──────── DATA EXTRACT
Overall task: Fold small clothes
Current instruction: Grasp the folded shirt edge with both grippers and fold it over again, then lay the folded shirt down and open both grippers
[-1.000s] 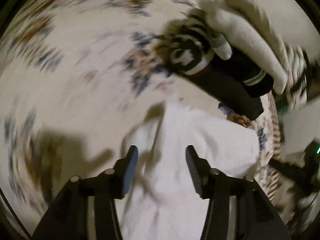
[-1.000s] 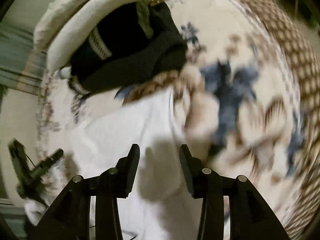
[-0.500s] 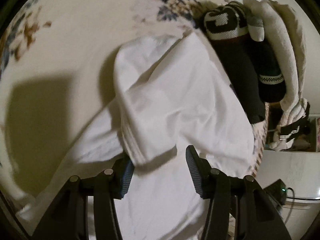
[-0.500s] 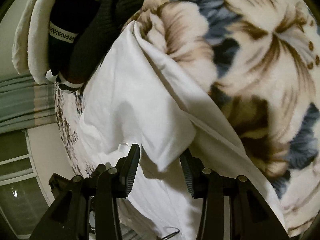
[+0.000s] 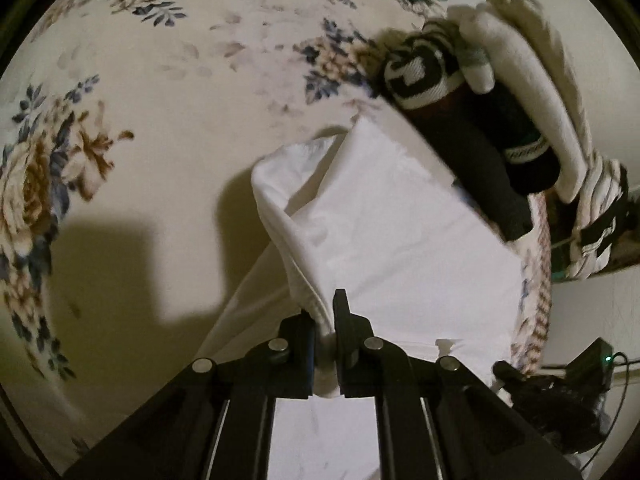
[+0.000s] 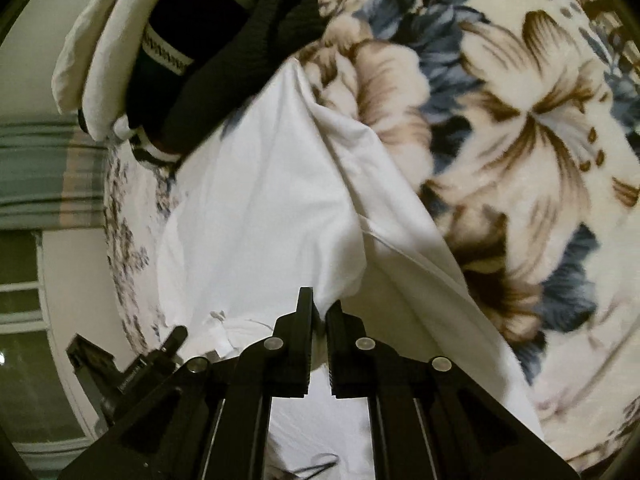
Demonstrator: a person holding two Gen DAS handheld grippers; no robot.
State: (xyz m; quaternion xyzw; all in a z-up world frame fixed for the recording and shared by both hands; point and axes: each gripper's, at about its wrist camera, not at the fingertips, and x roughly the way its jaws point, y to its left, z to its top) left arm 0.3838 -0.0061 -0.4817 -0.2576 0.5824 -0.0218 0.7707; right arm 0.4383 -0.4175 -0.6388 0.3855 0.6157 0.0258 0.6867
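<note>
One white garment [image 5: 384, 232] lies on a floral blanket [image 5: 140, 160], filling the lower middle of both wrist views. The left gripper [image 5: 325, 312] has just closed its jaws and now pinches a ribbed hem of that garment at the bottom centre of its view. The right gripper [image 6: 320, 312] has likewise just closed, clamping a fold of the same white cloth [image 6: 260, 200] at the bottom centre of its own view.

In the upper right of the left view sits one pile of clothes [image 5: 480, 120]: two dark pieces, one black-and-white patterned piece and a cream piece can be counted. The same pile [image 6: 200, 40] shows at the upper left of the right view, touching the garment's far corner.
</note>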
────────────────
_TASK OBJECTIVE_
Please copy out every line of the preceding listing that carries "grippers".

_WRITTEN RESPONSE_
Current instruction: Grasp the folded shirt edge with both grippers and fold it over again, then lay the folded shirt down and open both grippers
Demonstrator: a person holding two Gen DAS handheld grippers; no robot.

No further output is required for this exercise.